■ Task requirements ■
Take each line from the material below that includes the string "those" and copy it.

■ Available data ■
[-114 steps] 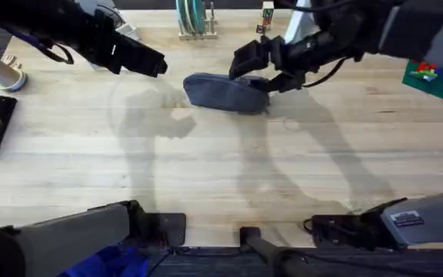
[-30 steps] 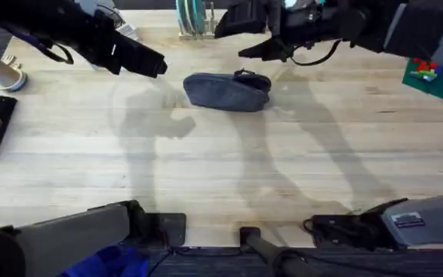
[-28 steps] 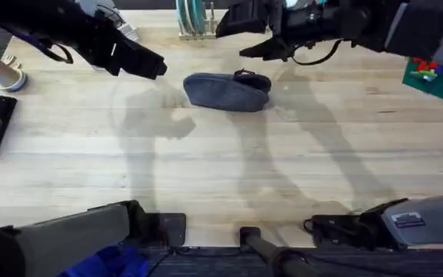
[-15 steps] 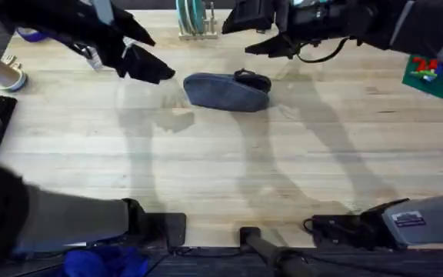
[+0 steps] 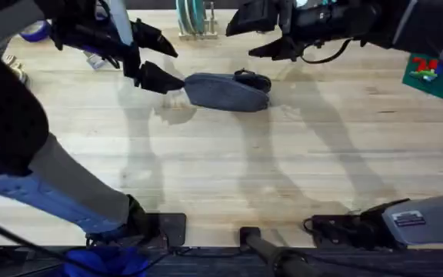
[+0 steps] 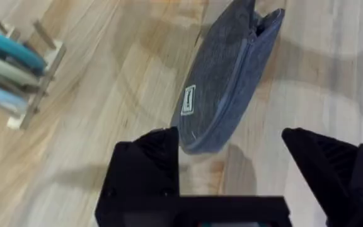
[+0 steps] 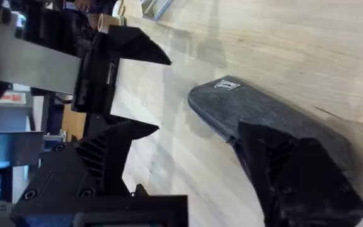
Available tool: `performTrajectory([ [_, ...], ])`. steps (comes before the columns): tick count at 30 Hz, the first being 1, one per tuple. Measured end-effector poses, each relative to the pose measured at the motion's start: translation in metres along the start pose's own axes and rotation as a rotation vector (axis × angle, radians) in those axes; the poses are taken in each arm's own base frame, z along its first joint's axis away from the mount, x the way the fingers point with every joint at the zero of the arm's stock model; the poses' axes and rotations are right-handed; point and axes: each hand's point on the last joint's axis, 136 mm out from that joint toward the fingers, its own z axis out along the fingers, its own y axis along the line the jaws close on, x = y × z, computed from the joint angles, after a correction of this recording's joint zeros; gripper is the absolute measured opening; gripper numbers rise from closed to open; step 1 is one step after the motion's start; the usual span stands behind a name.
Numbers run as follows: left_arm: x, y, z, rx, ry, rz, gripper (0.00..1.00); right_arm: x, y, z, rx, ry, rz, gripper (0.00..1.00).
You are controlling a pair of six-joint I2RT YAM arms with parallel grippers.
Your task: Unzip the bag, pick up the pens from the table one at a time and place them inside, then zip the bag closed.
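The blue-grey heathered fabric oval pouch (image 5: 227, 91) lies on the far middle of the light wooden plank tabletop (image 5: 283, 169), with the left end effector (image 5: 157, 63), fingers spread, just at its left end and the right end effector (image 5: 261, 32), also spread, hovering beyond its right end.

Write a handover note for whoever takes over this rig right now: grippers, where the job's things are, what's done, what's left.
Left gripper: open, empty, at the bag's end nearest it.
Right gripper: open, empty, raised behind the bag's other end.
The bag lies flat on the table, held by neither gripper; the left wrist view shows its far end gaping.
I can make out no pens on the table.
Left: confirm the pens are inside, then zip the bag shut.
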Motion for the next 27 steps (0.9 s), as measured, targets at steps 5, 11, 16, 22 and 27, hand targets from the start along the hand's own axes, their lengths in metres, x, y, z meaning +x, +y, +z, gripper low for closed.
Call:
performTrajectory([
  [5,0.005,0.005,0.013,0.039,-0.064,0.062,0.993,0.0,0.0,0.0,0.001,0.001,0.002,0.996],
  [11,0.019,0.022,0.03,0.051,-0.112,0.099,0.993,0.0,0.0,0.0,0.001,0.002,0.002,0.997],
  [16,0.032,0.03,0.044,0.068,-0.142,0.084,0.993,0.0,-0.001,0.0,0.005,0.0,0.003,0.996],
  [22,0.041,0.032,0.054,0.094,-0.177,0.047,0.993,0.002,-0.003,0.0,0.016,0.004,0.012,0.996],
  [27,0.036,0.032,0.053,0.093,-0.207,0.053,0.892,0.002,-0.004,0.0,0.018,0.007,0.015,0.996],
])
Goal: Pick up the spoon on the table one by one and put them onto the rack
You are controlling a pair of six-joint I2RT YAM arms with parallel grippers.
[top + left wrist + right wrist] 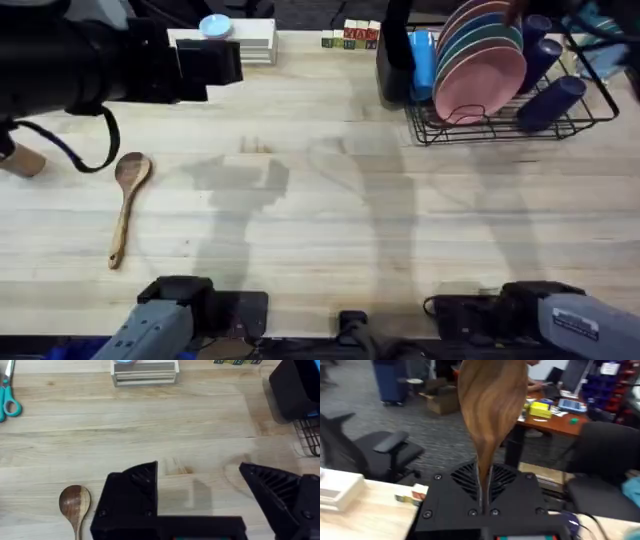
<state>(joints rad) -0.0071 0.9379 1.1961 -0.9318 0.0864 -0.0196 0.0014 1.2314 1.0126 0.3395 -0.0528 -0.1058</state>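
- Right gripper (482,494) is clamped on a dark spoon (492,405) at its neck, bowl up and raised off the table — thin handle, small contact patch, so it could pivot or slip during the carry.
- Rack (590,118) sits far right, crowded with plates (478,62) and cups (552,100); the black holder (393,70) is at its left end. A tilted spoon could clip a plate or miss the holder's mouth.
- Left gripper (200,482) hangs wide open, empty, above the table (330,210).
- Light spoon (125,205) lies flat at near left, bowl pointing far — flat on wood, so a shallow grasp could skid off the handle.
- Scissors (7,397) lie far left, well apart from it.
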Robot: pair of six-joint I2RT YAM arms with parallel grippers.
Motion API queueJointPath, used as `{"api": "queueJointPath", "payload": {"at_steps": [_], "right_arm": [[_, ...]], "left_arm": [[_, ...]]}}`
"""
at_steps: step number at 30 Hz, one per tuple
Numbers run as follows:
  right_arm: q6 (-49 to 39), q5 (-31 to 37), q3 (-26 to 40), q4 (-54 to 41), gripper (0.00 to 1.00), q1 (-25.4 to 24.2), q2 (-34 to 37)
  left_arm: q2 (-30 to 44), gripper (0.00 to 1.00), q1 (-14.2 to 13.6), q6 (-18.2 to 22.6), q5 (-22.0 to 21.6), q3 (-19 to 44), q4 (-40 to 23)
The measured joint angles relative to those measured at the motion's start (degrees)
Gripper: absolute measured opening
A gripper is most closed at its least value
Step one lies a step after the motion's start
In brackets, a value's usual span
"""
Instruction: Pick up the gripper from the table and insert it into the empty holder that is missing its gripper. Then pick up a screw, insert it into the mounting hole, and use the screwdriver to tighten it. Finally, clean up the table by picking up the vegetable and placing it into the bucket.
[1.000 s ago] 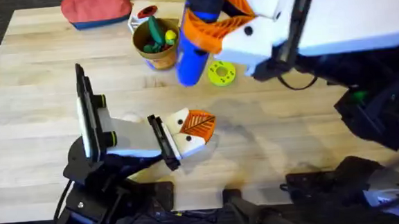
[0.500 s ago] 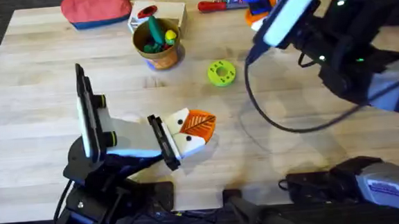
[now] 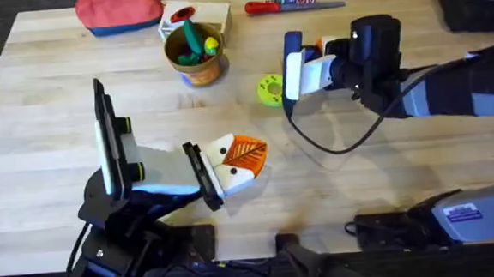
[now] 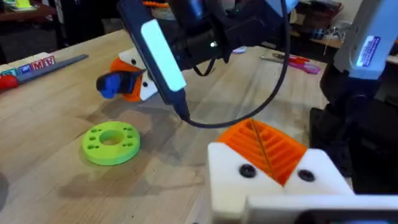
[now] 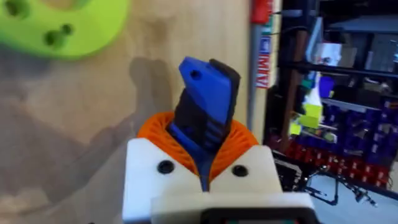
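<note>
Screwdriver [image 5: 208,106], blue, is clamped between the right gripper's [image 3: 315,59] fingers at about 2 o'clock on the surface [image 3: 60,176], just beside the green ring [image 3: 271,88], presumably to be laid down. The left gripper [image 3: 236,165] rests at centre, fingers together on nothing. The bucket [image 3: 194,54] stands at 12 o'clock. The screwdriver's bit cannot be made out.

On my wooden table [image 3: 51,159] I see 1 green-yellow ring-shaped disc [image 3: 271,89] lying flat near the middle. At the far edge sit 1 red pouch [image 3: 119,10], a white box [image 3: 208,15] just beside it, and my slim red-handled screwdriver [image 3: 290,5] lying on its side.
</note>
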Motion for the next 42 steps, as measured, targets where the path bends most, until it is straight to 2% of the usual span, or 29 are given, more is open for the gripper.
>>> {"api": "queueJointPath", "payload": {"at_steps": [3, 4, 10, 11, 15, 16, 18, 20, 21, 22, 24, 26, 27, 30, 37, 40, 42], "right_arm": [[-0.91, 0.55, 0.17, -3.83, 0.008, 0.01, 0.56], [-0.63, 0.86, 0.17, -4.83, 0.047, 0.01, 0.66], [6.23, 0.96, 0.99, -3.93, 0.906, 0.27, 0.15], [7.77, 1.20, 1.46, -3.90, 0.971, 0.26, -0.11], [15.38, 1.73, 1.63, -4.37, 0.991, -0.06, -0.21], [20.98, 1.86, 1.61, -4.85, 0.992, -0.11, -0.39], [25.00, 1.82, 1.59, -5.69, 0.992, -0.10, -1.01], [29.30, 1.68, 1.48, -6.29, 0.994, -0.08, -2.32], [31.75, 1.67, 1.44, -6.45, 0.993, -0.08, -3.45], [34.07, 1.66, 1.39, -6.50, 0.992, -0.08, -4.68], [39.73, 1.64, 1.39, -6.74, 0.992, -0.08, -8.08], [45.62, 1.64, 1.39, -7.46, 0.992, -0.10, -11.94], [48.31, 1.62, 1.39, -8.03, 0.992, -0.09, -13.63], [58.10, 1.47, 1.39, -11.17, 0.992, -0.08, -19.13], [77.72, 1.18, 1.39, -14.85, 0.992, 0.45, -28.38], [81.80, 1.01, 1.39, -14.87, 0.992, 0.56, -29.26], [83.32, 0.81, 1.39, -15.06, 0.993, 0.56, -29.24]], "left_arm": [[0.00, 0.006, 0.00, 0.00, 0.00, 0.00, 0.00], [0.02, 0.006, 0.00, 0.00, 0.00, 0.00, 0.00], [0.00, 0.006, 0.00, 0.02, 0.00, 0.00, 0.00], [0.01, 0.006, 0.00, 0.01, 0.00, 0.00, 0.00], [0.01, 0.006, 0.00, 0.01, 0.00, 0.00, 0.00], [0.00, 0.006, 0.00, 0.01, 0.00, 0.00, 0.00], [0.00, 0.006, 0.00, 0.02, 0.00, 0.00, 0.00], [0.00, 0.067, 0.00, -0.01, 0.00, 0.00, 0.00], [0.01, 0.132, 0.00, 0.05, -0.03, 0.00, 0.00], [0.00, 0.244, 0.00, 0.13, -0.02, 0.00, 0.00], [0.00, 0.536, 0.00, 0.01, -0.03, 0.00, 0.00], [0.00, 0.884, 0.00, 0.02, -0.02, 0.00, 0.00], [0.00, 0.953, 0.00, -0.14, -0.02, 0.00, 0.00], [0.00, 0.986, 0.00, -0.04, -0.04, 0.00, 0.00], [0.00, 0.987, 0.00, -0.09, -0.73, -0.02, 0.64], [0.00, 0.987, 0.00, -2.58, -2.98, 0.00, 3.30], [0.00, 0.987, 0.00, -5.74, -5.87, 0.45, 1.80]]}}
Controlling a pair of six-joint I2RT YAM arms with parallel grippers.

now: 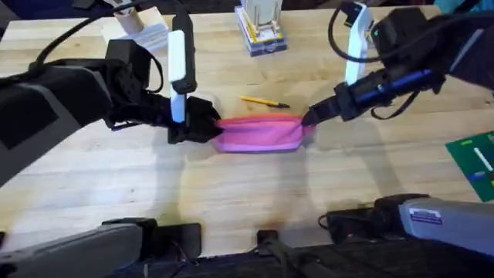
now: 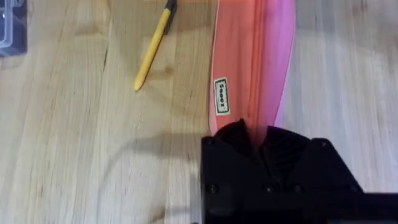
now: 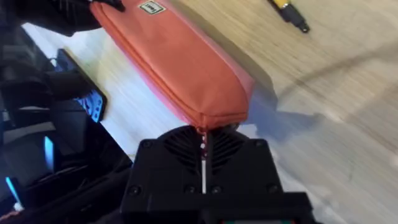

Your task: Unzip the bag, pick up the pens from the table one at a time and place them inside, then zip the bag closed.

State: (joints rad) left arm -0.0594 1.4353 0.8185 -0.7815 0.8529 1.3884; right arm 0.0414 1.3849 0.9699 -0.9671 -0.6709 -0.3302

■ Exercise answer ■
Available tool: `performTrajectory([ [_, ...], ])`. steps (comes before the columns): tick count at 30 Hz, the first being 1, one per tuple. Measured end-effector poses, each relative to the pose measured at the motion's start: translation in metres along the start pose's own axes and rotation as a rotation vector (axis × angle, radians) in those axes; the poses are taken in each arm's own base frame, z along its first joint's axis away from the mount, x the way the fingers point with every joint at the zero of the arm's stock model; the poses' axes and rotations are right-handed; point and axes: each hand's point on the last joint's axis, 136 mm out from that joint toward the fingers, its own z axis out along the fingers, its own y axis along the line the jaws close on, x = y × z, computed from the joint angles, after a correction of this recording's joint zeros; gripper is the absolute measured opening; gripper numbers rise from closed to open; step 1 is one step after the motion's start; the usual span stands behind a name.
The measured joint angles relative to those measured at the motion's start (degrees)

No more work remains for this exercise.